Exclude URLs is a crawl option in Dragon Metrics created to give user ability to instruct our crawlers to not crawl certain URLs on their sites.
This feature can be useful to user for a few main reasons:
- Faster data retrieval - Because our crawler don't need to crawl as much URLs, with URL exclusions you will be able to get crawl data faster every time we crawl your sites
- More efficient limit usage - Every account in Dragon Metrics has a limit in how many URLs they can crawl, by excluding URLs you can save up crawl limits for future usage
- Skipping duplicate pages - If you have many duplicate pages on your site which are properly canonicalized, you may want to skip crawling them to use your crawl budget more effectively.
URL exclusions is set at campaign level and it can be found in the following pages:
Excluding URLs in Site Auditor
In the Site Auditor, click "Crawl Options" in the top right of the page.
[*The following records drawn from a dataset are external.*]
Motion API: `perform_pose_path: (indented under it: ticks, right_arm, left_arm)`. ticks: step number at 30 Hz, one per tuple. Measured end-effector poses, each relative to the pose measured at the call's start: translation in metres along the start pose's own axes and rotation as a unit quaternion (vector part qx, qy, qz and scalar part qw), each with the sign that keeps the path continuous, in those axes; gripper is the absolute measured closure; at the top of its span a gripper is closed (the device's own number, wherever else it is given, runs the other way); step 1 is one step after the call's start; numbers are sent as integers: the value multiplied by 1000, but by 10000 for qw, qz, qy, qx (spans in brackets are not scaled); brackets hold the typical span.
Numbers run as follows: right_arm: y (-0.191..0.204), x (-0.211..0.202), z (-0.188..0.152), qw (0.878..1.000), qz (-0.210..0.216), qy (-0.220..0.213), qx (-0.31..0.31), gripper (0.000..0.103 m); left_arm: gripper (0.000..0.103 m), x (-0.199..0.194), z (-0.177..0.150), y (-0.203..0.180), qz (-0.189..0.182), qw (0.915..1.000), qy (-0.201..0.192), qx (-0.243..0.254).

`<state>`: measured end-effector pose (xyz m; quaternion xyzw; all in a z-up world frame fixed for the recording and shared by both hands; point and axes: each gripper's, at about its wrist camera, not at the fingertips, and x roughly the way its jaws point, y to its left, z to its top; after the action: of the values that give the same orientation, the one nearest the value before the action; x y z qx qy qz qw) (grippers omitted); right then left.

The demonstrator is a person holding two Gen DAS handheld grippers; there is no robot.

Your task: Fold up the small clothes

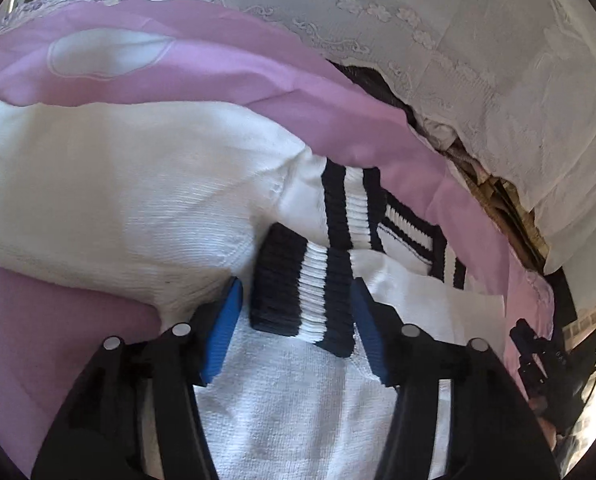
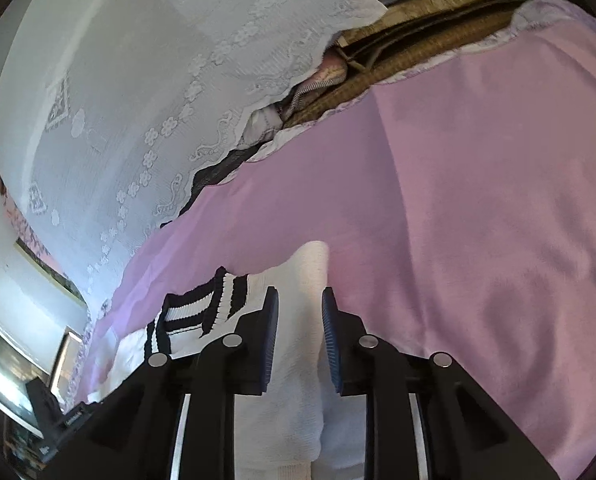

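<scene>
Straddling a striped cuff [image 1: 303, 292], the left gripper [image 1: 298, 304] jaws stand apart; right gripper [image 2: 299, 320] contact with the white sweater [image 2: 301, 280] unclear.

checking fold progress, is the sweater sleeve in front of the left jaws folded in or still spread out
Folded in: the striped cuff lies on top of the white sweater body, between the open left jaws, not out on the pink sheet.

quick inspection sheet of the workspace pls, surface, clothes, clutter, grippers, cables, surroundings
surface: pink sheet covers the bed.
job's things: white knit sweater with navy-striped cuff lies on it.
clutter: nothing seen on the sheet.
grippers: left gripper straddles the cuff, fingers not pressing; right gripper has a white sleeve between its fingers, grip unclear.
cables: nothing seen.
surroundings: white lace cover behind; woven mat in the gap.
</scene>
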<state>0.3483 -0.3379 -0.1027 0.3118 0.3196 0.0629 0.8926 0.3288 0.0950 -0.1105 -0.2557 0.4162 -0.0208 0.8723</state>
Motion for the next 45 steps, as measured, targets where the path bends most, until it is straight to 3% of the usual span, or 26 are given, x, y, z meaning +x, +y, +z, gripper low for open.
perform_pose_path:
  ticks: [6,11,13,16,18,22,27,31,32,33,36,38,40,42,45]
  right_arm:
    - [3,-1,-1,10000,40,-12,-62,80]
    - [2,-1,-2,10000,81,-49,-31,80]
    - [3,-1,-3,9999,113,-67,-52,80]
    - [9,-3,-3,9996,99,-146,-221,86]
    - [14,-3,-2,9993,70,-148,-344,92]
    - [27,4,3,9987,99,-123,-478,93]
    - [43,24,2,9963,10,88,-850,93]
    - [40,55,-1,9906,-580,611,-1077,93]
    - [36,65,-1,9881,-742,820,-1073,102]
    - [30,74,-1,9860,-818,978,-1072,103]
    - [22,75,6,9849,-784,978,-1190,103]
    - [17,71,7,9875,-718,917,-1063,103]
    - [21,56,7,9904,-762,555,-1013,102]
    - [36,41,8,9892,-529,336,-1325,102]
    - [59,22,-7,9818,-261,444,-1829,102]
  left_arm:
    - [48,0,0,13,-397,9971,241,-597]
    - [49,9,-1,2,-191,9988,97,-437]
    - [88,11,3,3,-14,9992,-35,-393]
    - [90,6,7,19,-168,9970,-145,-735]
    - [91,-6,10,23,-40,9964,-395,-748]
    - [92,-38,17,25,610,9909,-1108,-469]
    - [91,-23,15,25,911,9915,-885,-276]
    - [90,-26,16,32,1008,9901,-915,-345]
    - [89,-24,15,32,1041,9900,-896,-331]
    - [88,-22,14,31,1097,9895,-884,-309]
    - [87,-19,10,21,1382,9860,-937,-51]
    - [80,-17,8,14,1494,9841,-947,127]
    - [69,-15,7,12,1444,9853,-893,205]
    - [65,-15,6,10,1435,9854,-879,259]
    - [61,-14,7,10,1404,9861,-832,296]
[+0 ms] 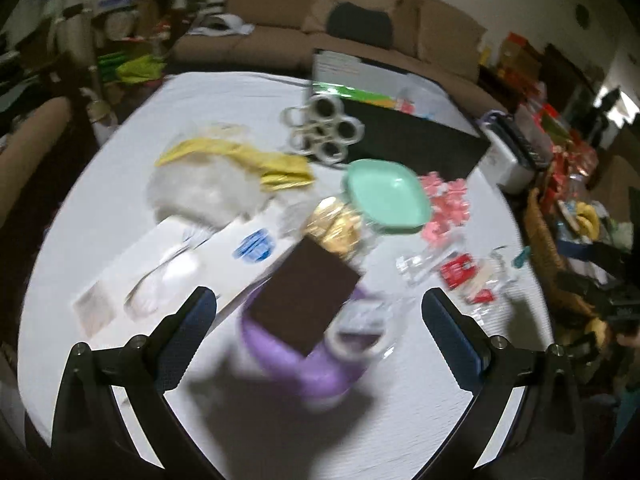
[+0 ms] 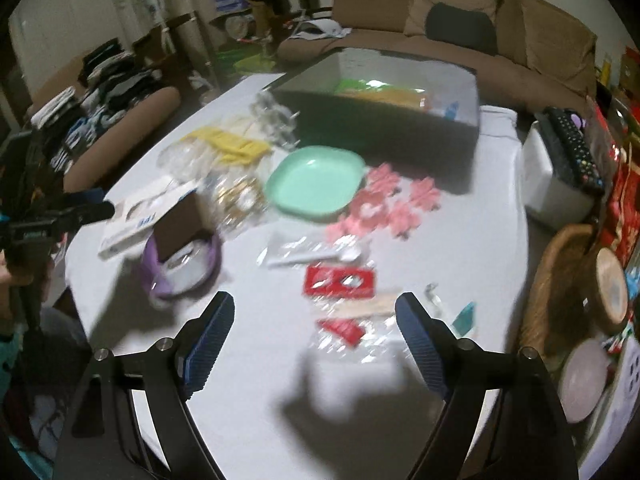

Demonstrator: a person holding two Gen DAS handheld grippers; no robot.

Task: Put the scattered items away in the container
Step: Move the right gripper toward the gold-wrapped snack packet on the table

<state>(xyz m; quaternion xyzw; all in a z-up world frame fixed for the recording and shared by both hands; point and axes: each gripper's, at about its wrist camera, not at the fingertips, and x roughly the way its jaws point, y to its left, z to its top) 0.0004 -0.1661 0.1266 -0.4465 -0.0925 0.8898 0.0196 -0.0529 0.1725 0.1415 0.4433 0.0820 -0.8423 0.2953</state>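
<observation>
- The left gripper hangs over the white table with jaws spread wide and nothing gripped; a purple bowl with a brown sponge on it lies below the gap.
- The right gripper is also spread and empty; a clear bag with red cards lies just past its fingers.
- The green plate, pink pieces and yellow glove lie scattered mid-table; the dark box stands at the far edge.

Dim room | motion blur throughout | fisheye edges dark | soft shadows on table
</observation>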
Next to "Excluded URLs", click the "Manage" button
You can set up multiple rules to exclude URLs. Each one will run together to exclude larger portions of the site, and there's no limit to the number of rules you may add.
In the first screen, you'll be presented with a table showing all the current rules in effect. To create a new rule, click on the + icon button:
After clicking the + button, there will be another popup window allowing you to exclude URLs by subdirectory, subdomain or individual URLs, click on Show Advanced Options you can exclude by URL parameters or Regular Expression:
Choose the option you prefer and click Save. You can then test URLs to see if they're be excluded, or have the chance to add additional rules.
When you are finished adding rules and testing URLs, simply close the modal and click Save. Changes will take effect next crawl. You can also request an immediate re-crawl of the site.